Exercise 21.27: Speculative Decoding
Implement speculative decoding, where a smaller "draft" model generates candidate tokens that are then verified by the larger model: (a) Train a small (2-layer) and large (6-layer) mini-GPT on the same data. (b) Implement the speculative decoding algorithm. (c) Measure the acceptance rate and effective speedup. (d) How does the speedup depend on the quality of the draft model?
Exercise 21.28: Grouped Query Attention
Implement Grouped Query Attention (GQA) as used in Llama 2: (a) Modify the multi-head attention to share key-value heads across query heads. (b) Compare the parameter count and KV cache size with standard MHA. (c) Train models with MHA, GQA, and Multi-Query Attention (MQA) and compare performance.
Exercise 21.29: Attention Sink Analysis
Implement and test the "attention sink" phenomenon (Xiao et al., 2023): (a) Load GPT-2 and process a long sequence. (b) Extract attention patterns and verify that the first few tokens receive disproportionate attention regardless of their content. (c) Implement the StreamingLLM approach of keeping a few "sink tokens" when evicting from the KV cache. (d) Compare generation quality with and without sink tokens for very long sequences.

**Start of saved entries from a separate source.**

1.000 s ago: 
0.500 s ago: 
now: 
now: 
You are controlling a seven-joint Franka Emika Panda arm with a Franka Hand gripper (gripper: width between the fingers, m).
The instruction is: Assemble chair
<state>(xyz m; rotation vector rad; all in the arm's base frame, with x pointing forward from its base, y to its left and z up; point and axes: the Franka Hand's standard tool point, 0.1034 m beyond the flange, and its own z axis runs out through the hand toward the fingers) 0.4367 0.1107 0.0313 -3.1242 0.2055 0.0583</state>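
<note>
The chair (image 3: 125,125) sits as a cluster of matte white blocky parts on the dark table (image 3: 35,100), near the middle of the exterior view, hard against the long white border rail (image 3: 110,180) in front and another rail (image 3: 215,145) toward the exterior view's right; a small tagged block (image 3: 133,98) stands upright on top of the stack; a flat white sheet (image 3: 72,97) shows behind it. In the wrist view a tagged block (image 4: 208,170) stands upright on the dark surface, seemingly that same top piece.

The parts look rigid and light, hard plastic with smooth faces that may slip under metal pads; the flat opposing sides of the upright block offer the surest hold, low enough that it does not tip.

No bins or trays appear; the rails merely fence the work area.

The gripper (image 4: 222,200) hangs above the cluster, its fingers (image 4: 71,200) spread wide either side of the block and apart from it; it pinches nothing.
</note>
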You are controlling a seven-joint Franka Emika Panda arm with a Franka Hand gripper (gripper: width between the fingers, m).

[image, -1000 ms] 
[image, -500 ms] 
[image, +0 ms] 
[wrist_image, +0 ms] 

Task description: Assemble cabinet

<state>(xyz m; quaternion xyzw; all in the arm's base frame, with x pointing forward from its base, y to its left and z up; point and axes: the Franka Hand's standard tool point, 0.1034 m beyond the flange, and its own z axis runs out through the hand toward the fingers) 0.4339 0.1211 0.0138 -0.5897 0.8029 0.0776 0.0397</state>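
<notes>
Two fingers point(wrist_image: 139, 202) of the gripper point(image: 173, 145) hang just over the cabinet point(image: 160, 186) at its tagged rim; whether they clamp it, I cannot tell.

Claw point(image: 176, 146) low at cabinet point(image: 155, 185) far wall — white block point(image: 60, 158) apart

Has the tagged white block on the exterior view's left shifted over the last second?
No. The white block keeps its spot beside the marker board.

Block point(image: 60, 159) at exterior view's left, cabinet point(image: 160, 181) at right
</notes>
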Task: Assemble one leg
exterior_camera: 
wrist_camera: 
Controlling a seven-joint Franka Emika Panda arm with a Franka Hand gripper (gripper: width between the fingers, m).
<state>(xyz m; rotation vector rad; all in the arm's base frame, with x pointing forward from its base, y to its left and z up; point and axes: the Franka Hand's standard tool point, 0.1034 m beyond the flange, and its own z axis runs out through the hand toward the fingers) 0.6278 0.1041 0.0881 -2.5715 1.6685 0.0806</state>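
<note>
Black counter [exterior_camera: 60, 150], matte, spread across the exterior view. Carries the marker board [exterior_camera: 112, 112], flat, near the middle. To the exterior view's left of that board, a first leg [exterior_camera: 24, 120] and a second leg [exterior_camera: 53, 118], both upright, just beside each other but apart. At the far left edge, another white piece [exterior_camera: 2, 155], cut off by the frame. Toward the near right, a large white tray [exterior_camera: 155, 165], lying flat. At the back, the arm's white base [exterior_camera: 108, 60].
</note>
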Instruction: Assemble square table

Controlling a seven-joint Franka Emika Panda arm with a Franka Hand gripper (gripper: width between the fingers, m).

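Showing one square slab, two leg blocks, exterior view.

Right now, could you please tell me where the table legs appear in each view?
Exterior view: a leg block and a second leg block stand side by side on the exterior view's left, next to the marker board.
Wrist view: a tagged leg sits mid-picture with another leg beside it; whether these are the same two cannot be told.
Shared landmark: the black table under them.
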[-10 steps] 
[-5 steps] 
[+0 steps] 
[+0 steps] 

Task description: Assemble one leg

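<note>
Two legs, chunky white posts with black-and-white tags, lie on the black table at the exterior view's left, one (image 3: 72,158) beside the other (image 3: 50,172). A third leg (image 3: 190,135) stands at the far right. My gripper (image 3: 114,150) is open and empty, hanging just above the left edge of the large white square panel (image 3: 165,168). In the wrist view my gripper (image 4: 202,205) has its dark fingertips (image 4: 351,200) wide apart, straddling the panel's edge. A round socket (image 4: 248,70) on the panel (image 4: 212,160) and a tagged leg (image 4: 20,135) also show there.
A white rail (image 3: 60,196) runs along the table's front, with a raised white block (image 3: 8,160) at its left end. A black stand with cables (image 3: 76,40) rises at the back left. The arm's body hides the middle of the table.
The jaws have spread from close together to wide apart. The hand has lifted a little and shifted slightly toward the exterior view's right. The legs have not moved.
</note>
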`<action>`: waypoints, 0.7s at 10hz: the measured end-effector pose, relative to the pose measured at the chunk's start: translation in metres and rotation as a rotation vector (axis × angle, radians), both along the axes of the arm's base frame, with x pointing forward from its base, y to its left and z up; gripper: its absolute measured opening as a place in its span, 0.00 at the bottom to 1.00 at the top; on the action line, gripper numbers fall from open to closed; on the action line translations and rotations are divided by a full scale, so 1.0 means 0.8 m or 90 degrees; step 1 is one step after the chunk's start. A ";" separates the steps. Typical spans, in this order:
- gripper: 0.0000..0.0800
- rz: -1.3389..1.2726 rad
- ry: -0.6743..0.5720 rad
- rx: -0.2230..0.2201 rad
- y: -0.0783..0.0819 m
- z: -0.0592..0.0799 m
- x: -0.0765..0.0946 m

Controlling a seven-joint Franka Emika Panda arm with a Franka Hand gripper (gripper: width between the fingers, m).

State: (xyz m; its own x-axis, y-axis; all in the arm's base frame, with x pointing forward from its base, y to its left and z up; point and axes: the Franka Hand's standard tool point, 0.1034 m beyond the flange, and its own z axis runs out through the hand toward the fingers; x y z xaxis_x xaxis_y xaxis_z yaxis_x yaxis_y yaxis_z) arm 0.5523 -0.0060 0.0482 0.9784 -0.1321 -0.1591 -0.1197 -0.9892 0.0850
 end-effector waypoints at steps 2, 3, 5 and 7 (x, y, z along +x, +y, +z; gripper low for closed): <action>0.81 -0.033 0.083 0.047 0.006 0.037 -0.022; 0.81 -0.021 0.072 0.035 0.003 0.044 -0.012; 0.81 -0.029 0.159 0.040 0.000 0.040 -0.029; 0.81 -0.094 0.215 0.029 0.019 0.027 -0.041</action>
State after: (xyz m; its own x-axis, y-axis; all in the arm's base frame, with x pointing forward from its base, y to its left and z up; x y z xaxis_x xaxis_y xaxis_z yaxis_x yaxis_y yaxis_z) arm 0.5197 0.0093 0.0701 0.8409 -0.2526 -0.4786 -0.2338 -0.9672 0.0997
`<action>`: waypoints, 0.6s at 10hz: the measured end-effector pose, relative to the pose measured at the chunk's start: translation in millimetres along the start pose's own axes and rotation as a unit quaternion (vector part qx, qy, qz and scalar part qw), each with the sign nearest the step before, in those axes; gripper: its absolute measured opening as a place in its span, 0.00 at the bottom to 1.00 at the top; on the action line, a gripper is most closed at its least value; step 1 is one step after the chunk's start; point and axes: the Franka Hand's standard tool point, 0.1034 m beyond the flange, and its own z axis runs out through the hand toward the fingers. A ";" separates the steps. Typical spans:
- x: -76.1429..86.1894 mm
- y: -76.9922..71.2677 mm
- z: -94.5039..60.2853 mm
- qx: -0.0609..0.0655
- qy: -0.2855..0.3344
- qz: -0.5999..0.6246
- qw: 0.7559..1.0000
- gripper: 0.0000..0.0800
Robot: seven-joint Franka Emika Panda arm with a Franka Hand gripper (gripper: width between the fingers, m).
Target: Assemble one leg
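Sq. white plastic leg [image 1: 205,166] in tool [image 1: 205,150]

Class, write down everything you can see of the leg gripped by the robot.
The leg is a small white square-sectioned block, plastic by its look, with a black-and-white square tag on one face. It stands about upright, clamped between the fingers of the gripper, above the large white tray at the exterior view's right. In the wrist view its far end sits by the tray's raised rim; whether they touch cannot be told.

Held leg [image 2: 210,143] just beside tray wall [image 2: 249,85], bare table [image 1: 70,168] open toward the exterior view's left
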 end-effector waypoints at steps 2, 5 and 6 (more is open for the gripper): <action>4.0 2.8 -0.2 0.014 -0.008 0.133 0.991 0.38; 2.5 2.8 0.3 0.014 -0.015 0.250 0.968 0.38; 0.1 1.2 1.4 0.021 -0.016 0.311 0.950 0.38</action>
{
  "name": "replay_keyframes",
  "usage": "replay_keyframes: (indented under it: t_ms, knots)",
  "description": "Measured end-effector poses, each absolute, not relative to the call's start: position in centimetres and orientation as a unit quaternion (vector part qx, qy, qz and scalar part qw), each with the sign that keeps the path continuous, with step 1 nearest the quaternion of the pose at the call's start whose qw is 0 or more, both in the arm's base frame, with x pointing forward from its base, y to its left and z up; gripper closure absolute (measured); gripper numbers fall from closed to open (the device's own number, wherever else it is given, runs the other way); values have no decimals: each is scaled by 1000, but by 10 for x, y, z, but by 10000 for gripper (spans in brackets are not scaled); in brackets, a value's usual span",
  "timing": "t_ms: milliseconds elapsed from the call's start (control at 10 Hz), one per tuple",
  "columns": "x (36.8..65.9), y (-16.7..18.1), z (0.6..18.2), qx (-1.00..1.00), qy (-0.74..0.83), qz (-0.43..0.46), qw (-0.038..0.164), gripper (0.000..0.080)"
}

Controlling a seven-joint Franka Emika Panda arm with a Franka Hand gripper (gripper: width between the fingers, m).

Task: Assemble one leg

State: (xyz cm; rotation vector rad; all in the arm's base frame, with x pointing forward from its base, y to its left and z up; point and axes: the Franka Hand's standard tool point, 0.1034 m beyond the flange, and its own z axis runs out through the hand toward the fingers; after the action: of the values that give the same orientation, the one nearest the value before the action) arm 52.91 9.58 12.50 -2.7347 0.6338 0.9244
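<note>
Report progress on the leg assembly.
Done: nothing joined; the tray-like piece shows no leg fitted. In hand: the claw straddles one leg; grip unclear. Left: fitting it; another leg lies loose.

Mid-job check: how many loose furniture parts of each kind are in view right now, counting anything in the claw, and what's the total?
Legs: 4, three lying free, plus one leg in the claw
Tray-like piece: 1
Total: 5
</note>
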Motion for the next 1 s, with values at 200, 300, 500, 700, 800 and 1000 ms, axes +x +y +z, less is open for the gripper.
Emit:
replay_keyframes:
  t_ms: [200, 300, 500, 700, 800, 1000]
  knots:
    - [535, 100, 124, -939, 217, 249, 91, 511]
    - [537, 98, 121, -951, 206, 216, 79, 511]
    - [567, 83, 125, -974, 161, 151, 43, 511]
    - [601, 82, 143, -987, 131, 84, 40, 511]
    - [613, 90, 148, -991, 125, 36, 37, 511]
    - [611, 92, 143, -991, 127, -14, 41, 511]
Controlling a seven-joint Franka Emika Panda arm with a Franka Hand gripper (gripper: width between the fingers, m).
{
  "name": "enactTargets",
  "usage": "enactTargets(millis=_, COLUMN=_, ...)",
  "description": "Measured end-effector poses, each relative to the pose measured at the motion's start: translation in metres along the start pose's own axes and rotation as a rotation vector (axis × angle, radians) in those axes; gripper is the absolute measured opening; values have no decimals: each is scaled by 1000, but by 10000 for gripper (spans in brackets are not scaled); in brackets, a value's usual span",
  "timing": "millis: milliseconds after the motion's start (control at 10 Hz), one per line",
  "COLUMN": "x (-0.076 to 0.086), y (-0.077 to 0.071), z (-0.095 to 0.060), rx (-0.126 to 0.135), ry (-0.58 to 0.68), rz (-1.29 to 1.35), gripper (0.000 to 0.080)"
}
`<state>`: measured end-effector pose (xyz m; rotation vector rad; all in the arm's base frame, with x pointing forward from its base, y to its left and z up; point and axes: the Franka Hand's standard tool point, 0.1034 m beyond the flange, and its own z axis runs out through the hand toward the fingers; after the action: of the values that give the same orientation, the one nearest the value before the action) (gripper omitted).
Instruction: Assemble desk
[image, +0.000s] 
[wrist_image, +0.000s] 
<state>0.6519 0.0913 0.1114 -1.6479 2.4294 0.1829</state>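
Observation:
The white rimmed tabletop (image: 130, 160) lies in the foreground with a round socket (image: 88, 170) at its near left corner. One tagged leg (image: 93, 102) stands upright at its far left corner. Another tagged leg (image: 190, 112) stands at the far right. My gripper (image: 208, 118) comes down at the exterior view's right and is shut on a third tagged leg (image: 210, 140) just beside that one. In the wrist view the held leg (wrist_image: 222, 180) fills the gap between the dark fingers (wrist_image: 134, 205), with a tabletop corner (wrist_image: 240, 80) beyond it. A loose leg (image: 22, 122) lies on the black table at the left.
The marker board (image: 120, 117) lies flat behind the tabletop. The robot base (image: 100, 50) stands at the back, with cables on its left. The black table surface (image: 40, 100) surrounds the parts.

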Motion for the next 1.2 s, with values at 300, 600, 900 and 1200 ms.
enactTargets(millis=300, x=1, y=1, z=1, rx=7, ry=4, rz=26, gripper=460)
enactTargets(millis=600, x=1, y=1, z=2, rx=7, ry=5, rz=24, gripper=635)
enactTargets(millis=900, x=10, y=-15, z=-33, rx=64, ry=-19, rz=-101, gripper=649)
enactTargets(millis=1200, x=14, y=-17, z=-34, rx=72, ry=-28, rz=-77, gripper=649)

Exercise 21.30: Prefix Language Modeling
Implement prefix language modeling, where the model uses bidirectional attention on a prefix and autoregressive attention on the rest: (a) Modify the causal mask to allow bidirectional attention on the first $P$ positions. (b) Train the model and compare with standard causal language modeling. (c) Evaluate on tasks where the prefix provides context (e.g., text completion given a paragraph).
Exercise 21.31: Contrastive Decoding
Implement contrastive decoding (Li et al., 2022), which uses the difference between a large and small model's logits: (a) Train a large and small mini-GPT on the same data. (b) Implement the contrastive decoding formula: $\text{logits} = \text{logits}_{\text{large}} - \alpha \cdot \text{logits}_{\text{small}}$. (c) Compare generation quality against standard sampling from the large model. (d) Explore different values of $\alpha$ and analyze their effects.
Exercise 21.32: Watermarking
Implement a simple text watermarking scheme for autoregressive generation: (a) At each generation step, hash the previous $k$ tokens to create a pseudo-random partition of the vocabulary into "green" and "red" lists. (b) During generation, add a small bias $\delta$ to green-list token logits. (c) Implement a detection algorithm that tests whether a text contains a statistically significant proportion of green-list tokens. (d) Evaluate the trade-off between watermark detectability and text quality.
Exercise 21.33: Multi-Token Prediction
Instead of predicting only the next token, implement a model that predicts the next $N$ tokens simultaneously: (a) Add $N$ separate prediction heads to the model (one for each future position). (b) Train with the combined loss across all $N$ heads. (c) During generation, use only the first head's prediction. Does the multi-head training improve generation quality? (d) Experiment with different values of $N$ (2, 4, 8) and analyze the effect.
Exercise 21.34: Efficient Inference with Quantization
Implement post-training quantization for the mini-GPT model: (a) Quantize the model weights from float32 to int8 using PyTorch's quantization utilities. (b) Measure the impact on generation quality (perplexity) and inference speed. (c) Compare naive round-to-nearest quantization with absmax quantization. (d) At what bit width does generation quality start to degrade noticeably?
Exercise 21.35: Knowledge Distillation
Train a smaller "student" model to mimic a larger "teacher" model: (a) Train a 6-layer teacher model on text data. (b) Train a 2-layer student model using a combination of the standard cross-entropy loss and a distillation loss that matches the teacher's output distribution. (c) Compare the student trained with distillation against one trained only with the standard loss. (d) Vary the temperature used for distillation and analyze its effect.